Tavria V is the top retailer from Southern Ukraine in online sales

Founded in 1992 in Odessa (southern Ukraine), Tavria V started out selling food in kiosks but in 1998 opened its first supermarkets.

“Tavria V is a multi-format retailer,” said Elena Seyrik, director of its import department. “We operate via 70 stores: hypermarkets, supermarkets, convenience stores and delicatessen supermarkets. Our shops are located in central and southern Ukraine.”

In addition, Tavria V was the first retailer in the region to begin e-commerce, opening its internet shop under the same brand.

“Sales of fresh produce, and fruit and vegetables in particular, are very significant for us,” said Natalia Muzyka, the company’s import manager.

“We import fruit from Greece, Spain, Egypt and Turkey, mainly citrus and stone fruit. The vegetables are imported from Turkey, Poland, and Egypt. Nonetheless, domestic fruit and especially vegetables account for a considerable part of our trade, especially in summer and autumn.

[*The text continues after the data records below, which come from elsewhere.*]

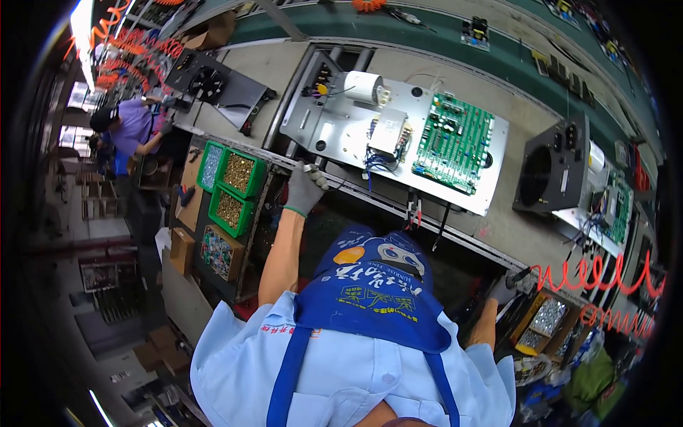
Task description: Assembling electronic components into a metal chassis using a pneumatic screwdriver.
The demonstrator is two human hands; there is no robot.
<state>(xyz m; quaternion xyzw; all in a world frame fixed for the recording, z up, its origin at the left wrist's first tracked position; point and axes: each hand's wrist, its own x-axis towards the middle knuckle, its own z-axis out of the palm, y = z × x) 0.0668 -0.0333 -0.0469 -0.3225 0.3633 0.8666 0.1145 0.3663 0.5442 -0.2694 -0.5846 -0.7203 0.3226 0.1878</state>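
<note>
At the near edge of the bench my left hand (304, 191), in a grey glove, has its fingers curled in. Whatever they hold, if anything, is too small to make out. Just beyond it lies a metal chassis plate (334, 133) carrying a green circuit board (455, 142), a transformer (388, 132) and a white cylinder (363, 87). Loose wires hang over the plate's near side. Low on the right, my gloved right hand (502, 290) is closed round a dark power screwdriver (523, 275), beside a red coiled hose (594, 276).
Green bins (250, 211) of brass-coloured and silvery small parts stand at left. A box of screws (548, 317) sits at right. Black housings (553, 167) rest on the bench at both ends. A person in purple (133, 127) works at far left.
</note>
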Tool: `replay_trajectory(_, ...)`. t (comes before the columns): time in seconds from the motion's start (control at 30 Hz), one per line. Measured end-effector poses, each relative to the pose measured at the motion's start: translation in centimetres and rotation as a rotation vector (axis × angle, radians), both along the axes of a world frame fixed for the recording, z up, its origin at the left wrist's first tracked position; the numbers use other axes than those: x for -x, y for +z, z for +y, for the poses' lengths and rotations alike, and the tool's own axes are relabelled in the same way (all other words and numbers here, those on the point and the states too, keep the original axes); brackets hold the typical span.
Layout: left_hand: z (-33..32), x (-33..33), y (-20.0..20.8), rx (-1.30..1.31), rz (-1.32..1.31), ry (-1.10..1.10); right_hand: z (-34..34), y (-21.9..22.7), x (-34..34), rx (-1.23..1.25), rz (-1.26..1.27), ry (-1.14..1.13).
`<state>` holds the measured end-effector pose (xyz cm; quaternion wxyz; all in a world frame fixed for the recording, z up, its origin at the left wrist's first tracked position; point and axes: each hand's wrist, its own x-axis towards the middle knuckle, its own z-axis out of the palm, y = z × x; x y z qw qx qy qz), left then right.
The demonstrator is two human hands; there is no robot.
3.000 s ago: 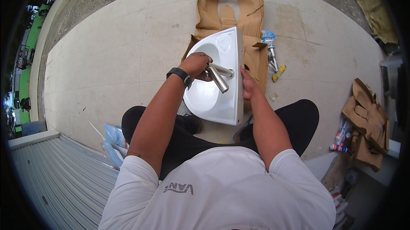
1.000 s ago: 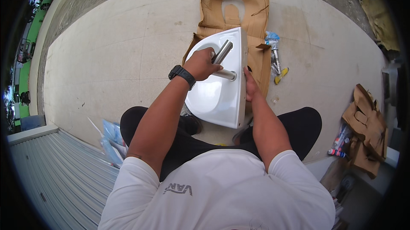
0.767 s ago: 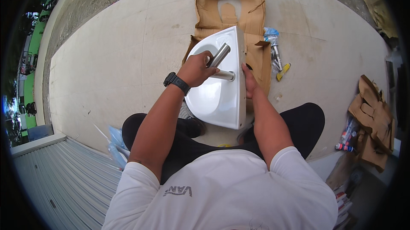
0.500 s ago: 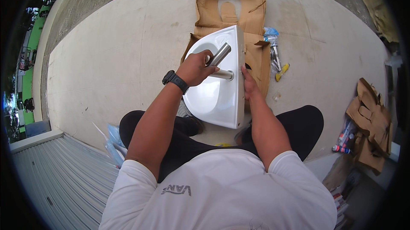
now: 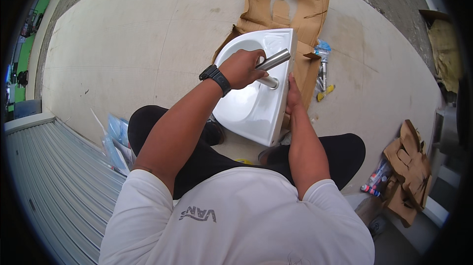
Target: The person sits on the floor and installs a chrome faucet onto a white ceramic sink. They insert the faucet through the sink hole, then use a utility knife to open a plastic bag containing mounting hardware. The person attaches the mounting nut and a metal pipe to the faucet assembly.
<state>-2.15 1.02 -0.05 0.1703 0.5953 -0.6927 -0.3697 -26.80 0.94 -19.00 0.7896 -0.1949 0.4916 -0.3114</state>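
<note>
**My left hand holds the steel faucet of the white basin**

The faucet stands on the basin, near the middle of its straight back edge. It has a round stem and a longer round tube, whose free end points over this back edge. My left hand is closed around the faucet, with the thumb near the stem and the other fingers partly hidden. On this wrist I wear a black watch.

The basin is in front of me, between my knees and a little beyond them, tilted, with its bowl turned to my left. My right hand is pressed against the outer side of its back edge; I cannot tell if the fingers bend under it.

Below and beyond the basin lies opened brown cardboard. Just beside the cardboard's right edge, on the floor, are a metal part in clear and blue plastic and a yellow thing.

Near the floor's right edge lies a torn heap of cardboard. At the left, blue and white packages lie close to the ribbed metal shutter.
</note>
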Motion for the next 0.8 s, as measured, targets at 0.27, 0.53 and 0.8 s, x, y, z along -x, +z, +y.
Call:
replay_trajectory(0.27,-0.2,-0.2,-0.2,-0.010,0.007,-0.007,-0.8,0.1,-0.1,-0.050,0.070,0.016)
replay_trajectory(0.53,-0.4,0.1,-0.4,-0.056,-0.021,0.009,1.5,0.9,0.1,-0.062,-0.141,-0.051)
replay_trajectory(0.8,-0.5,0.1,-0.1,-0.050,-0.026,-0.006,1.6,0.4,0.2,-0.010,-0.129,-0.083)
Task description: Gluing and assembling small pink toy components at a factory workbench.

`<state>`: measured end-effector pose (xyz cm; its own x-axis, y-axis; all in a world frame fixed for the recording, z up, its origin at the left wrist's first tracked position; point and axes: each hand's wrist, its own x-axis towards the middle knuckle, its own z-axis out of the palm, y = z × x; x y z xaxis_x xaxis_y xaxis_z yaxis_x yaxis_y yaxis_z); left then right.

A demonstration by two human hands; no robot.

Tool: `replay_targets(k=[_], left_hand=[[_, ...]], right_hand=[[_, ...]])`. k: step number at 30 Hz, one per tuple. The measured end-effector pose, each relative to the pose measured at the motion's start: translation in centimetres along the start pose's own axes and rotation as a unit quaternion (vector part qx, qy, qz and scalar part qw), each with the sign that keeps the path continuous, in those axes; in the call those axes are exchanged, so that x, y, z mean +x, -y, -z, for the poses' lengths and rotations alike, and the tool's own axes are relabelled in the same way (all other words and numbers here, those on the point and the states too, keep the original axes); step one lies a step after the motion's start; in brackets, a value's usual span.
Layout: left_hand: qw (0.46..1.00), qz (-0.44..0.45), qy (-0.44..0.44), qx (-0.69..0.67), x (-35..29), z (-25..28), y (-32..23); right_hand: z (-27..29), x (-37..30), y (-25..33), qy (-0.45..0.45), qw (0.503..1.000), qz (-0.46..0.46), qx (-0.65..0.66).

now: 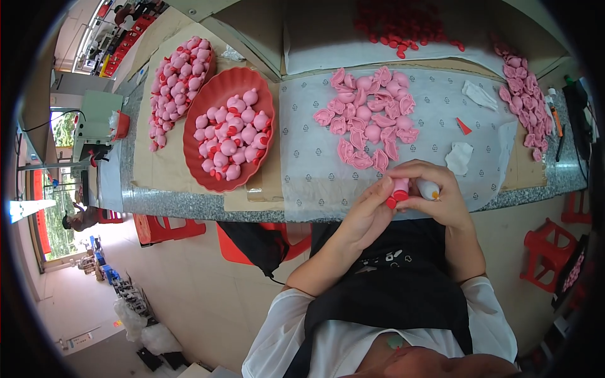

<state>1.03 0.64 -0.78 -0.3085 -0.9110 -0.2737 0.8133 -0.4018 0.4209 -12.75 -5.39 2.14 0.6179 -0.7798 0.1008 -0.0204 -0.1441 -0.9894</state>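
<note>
Close to the table's front edge, my left hand (365, 217) is closed around a small pink figure with red feet (401, 185), held up at the fingertips. My right hand (452, 198) is closed too. A small white squeeze bottle with an orange tip (429, 189) is tucked in its fingers, while its thumb and index finger reach the figure's side. Just beyond both hands lies a pile of loose pink hollow pieces (372, 116), some crumpled and some round, on a printed white sheet (302, 183).
Left of the sheet, a scalloped red bowl (191, 151) holds finished-looking pink and red figures, with another heap (179, 79) behind it. Red pieces (403, 45) lie under the shelf. More pink pieces (523, 94), white scraps (460, 157) and a red pointed piece (464, 126) are at right.
</note>
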Motion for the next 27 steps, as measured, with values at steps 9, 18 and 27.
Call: replay_targets(k=[9,18,27], left_hand=[[0.999,0.008,0.036,0.037,0.4,0.1,-0.3],[0.928,-0.193,-0.011,0.319,0.2,-0.6,-1.6],[0.733,-0.376,-0.074,0.562,0.3,-1.2,-1.0]], right_hand=[[-0.3,-0.3,-1.0,-0.029,0.966,-0.052,0.250],[-0.1,-1.5,-0.4,-0.096,0.993,0.057,-0.039],[-1.3,-1.1,-0.2,-0.176,0.979,0.104,-0.015]])
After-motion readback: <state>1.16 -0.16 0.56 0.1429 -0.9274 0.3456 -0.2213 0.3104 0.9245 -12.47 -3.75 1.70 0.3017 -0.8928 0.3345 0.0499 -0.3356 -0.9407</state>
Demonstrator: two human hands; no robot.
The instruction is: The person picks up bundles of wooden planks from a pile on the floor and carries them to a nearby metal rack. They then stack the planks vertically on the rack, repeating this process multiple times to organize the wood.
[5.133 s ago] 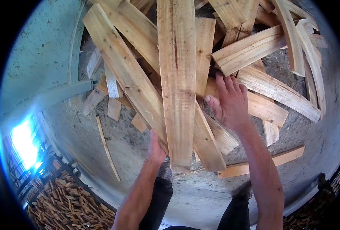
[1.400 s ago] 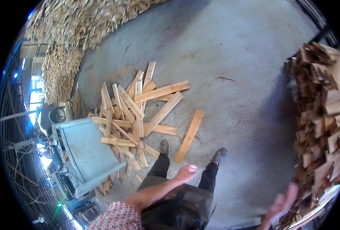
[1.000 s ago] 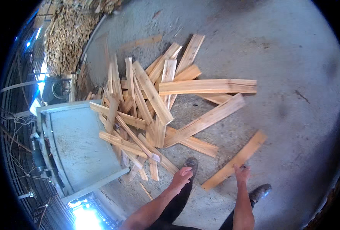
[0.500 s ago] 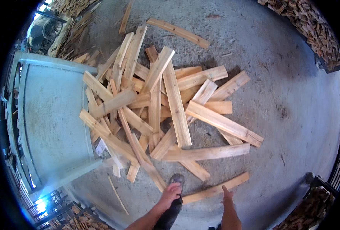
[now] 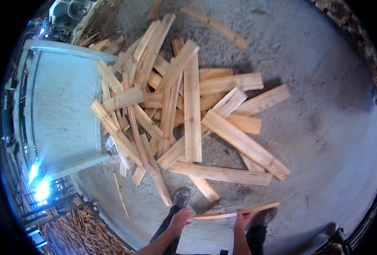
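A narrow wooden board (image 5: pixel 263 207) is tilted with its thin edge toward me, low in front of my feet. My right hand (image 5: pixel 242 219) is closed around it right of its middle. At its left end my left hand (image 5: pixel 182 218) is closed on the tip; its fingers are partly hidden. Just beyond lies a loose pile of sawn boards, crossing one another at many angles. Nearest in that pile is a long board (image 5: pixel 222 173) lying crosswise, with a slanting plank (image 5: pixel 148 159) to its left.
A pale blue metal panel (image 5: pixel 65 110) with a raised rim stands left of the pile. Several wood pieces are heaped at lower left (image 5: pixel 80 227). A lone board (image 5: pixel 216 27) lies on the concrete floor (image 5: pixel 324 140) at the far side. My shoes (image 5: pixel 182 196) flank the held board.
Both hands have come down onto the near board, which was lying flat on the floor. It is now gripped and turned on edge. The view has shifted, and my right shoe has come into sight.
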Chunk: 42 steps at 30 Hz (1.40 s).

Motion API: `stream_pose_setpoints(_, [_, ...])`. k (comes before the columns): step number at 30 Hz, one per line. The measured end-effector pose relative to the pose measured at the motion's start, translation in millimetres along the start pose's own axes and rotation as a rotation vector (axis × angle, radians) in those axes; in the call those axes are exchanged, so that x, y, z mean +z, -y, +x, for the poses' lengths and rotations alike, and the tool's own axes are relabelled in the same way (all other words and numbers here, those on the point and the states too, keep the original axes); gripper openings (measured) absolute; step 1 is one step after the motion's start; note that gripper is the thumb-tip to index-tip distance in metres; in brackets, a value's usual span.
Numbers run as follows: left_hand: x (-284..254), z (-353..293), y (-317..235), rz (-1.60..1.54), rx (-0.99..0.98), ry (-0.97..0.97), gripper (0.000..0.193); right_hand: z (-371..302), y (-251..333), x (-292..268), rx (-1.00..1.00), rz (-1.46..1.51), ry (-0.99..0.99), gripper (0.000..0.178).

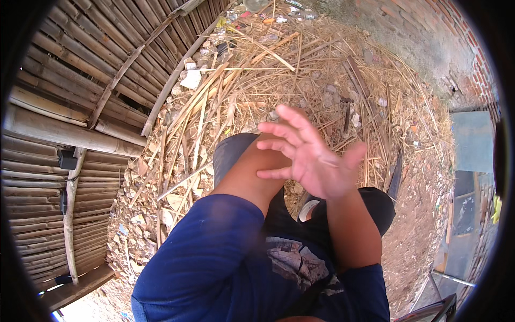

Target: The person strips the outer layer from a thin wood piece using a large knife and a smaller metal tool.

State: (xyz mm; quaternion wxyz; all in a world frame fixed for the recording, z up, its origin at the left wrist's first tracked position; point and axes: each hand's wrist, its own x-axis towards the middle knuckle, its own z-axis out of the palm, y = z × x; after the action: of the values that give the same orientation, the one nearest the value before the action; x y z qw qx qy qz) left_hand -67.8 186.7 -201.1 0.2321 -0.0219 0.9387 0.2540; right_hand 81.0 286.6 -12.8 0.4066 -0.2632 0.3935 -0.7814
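My right hand (316, 161) is raised over my knees, palm up, its fingers and thumb spread and nothing in it. My left forearm (252, 174) reaches across from the left and passes behind the right hand. The left hand itself is hidden there, so its fingers do not show. Beyond the hands, a dark tool that looks like a hammer (347, 115) lies on the straw-covered ground. To the right of it, by my knee (378, 206), a long dark pointed piece (396, 174) sticks up.
Dry straw and split strips (300, 59) litter the ground, with rubble and a white piece (191, 79) among them. A bamboo wall (59, 107) stands at left. A brick wall (424, 43) rises at far right, with grey-blue panels (473, 140) nearer.
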Motion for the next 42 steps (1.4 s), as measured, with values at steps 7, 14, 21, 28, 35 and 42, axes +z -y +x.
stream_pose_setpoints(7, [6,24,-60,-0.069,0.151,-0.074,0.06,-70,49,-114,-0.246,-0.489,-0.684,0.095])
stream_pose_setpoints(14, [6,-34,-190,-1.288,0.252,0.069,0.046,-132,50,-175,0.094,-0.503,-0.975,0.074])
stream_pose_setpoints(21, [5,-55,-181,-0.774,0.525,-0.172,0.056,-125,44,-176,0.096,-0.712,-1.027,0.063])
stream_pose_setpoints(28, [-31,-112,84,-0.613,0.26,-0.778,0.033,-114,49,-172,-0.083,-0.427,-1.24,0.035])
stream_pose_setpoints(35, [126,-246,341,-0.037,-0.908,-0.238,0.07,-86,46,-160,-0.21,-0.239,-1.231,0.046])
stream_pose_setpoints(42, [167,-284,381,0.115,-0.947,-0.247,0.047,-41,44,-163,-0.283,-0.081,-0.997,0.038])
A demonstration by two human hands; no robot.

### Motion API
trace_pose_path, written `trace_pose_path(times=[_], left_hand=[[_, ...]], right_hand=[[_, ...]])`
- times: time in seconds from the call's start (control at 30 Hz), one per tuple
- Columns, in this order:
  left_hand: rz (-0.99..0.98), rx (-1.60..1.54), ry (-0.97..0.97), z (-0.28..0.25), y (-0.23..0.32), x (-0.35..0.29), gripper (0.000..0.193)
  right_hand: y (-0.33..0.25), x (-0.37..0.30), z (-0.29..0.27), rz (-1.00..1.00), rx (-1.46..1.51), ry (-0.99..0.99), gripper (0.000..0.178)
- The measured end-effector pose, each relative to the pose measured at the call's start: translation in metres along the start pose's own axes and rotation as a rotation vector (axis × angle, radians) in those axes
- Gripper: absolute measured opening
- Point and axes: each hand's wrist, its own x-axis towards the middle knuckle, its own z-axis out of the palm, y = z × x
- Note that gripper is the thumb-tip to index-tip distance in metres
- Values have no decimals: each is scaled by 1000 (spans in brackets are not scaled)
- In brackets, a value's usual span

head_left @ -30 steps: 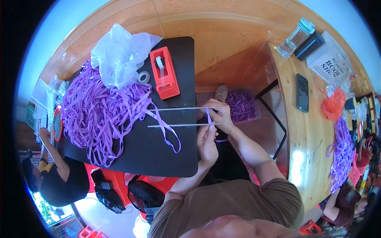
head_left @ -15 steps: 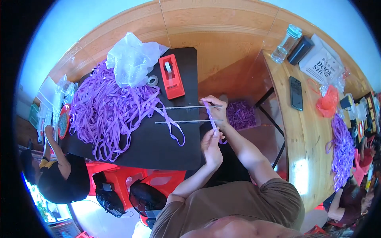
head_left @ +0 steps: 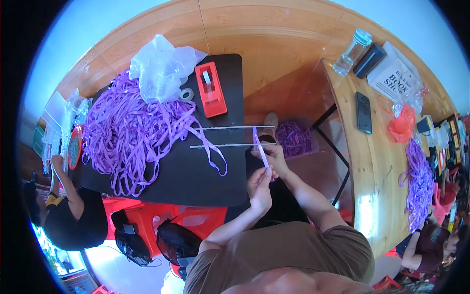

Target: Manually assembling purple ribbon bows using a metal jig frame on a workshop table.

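Two thin metal rods reach out side by side past the right edge of a dark table. A purple ribbon is looped over the far rod and runs down across the near one. Its lower part is pinched in my left hand, just in front of the rods. Beside the ribbon, my right hand is at the near rod with its fingers curled; their tips are partly hidden, and what they hold cannot be made out. A big heap of purple ribbon lies on the table, one strand trailing toward the rods.
On the dark table are a red tape dispenser, a tape roll and a plastic bag. A bin of purple pieces stands on the floor. The wooden table at right bears a phone and bottle. Another person works at far left.
My right hand has moved from the far rod toward me, to the near rod. My left hand has shifted slightly nearer to me, still pinching the ribbon, which now looks tauter.
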Motion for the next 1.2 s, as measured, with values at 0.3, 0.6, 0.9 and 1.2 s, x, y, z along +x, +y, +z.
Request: trace_pose_path(times=[0.3, 0.6, 0.9, 1.2], left_hand=[[-103, 129, -83, -27, 16, -45, 17], [-223, 141, -167, -31, 42, -69, 17], [-243, -10, -305, -43, 79, -92, 14], [-462, -178, -211, -79, 68, -95, 12]], right_hand=[[-27, -40, -9, 236, 245, 23, 6], [-23, -75, -5, 453, 465, 33, 11], [-31, -111, 11, 351, 301, 65, 6], [-39, -102, 4, 317, 380, -20, 27]])
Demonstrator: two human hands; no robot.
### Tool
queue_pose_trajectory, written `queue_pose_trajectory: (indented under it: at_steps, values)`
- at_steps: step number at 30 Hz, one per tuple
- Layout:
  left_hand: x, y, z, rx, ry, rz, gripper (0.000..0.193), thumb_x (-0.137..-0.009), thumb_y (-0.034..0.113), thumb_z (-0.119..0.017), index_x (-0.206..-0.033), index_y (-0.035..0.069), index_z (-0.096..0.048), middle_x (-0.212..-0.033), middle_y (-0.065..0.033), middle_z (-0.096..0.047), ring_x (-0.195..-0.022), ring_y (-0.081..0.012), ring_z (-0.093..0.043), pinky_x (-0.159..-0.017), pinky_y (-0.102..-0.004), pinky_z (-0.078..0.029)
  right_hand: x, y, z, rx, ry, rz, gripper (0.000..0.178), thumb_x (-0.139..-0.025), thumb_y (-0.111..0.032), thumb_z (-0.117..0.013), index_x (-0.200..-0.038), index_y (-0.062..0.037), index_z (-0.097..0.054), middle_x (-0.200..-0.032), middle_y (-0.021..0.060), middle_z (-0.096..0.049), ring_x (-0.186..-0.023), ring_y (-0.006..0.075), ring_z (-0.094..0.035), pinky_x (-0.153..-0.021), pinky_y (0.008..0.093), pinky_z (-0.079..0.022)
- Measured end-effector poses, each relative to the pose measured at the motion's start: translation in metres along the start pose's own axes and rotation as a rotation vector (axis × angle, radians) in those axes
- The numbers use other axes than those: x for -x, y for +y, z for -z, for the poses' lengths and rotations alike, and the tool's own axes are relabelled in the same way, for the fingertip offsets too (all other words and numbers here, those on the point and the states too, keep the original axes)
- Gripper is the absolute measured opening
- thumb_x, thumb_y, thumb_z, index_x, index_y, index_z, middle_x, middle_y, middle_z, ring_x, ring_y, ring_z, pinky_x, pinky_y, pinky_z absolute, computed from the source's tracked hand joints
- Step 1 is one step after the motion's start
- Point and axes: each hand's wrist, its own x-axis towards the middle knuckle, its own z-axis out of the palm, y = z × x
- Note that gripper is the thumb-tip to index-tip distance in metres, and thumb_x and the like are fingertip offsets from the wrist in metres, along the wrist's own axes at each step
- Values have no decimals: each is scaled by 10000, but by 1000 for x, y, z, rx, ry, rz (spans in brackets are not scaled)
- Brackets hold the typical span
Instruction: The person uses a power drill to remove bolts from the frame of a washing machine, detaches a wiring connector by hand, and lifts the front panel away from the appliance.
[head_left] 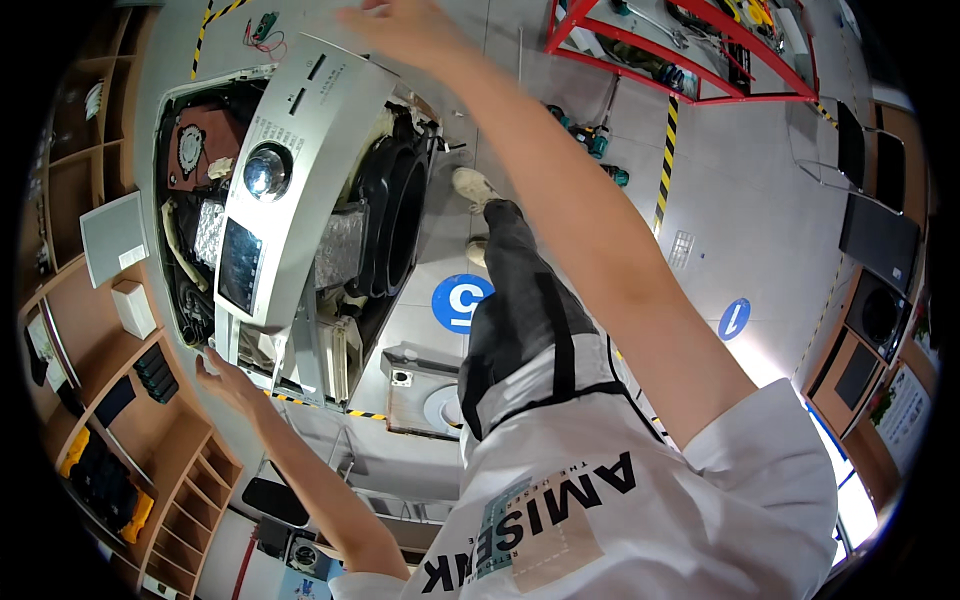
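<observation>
An opened washing machine [400, 200] stands before me, with its drum opening and inner parts exposed. Its silver control panel [300, 140], with a round knob [267, 172] and a dark display [240, 265], lies tilted across the machine. My left hand [232, 383] is beside the panel's lower end, fingers apart, with nothing visible in it. Past the panel's upper end, my right hand [405, 32] reaches out with its fingers extended and slightly blurred. Whether it touches the panel's edge I cannot tell.
Wooden shelves [190, 470] run along the left. A red-framed rack [690, 70] with tools stands at the upper right. Green-and-black power drills [590, 138] lie on the floor near my feet. A multimeter [262, 28] with red leads is beyond the machine.
</observation>
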Motion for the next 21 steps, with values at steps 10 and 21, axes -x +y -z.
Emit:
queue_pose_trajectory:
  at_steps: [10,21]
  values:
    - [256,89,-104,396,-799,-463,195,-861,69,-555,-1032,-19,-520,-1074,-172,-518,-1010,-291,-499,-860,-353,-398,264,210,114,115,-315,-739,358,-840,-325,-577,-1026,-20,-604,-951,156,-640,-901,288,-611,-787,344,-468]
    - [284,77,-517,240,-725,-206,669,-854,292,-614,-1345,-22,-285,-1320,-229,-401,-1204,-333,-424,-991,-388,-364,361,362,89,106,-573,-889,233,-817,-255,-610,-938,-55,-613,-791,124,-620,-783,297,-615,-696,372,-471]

“Ukrainian producers keep improving the quality of their products, expanding their assortment and building modern cold stores so they can extend the seasons’ supplies of local fruit, berries and vegetables.”

To offer better quality and better prices, Tavria V has direct contracts with both Ukrainian and foreign producers.

“Our company keeps growing; we not only have shops, but also two restaurants and a chain of Sprint cafés, so we are open to new contacts,” Seyrik said.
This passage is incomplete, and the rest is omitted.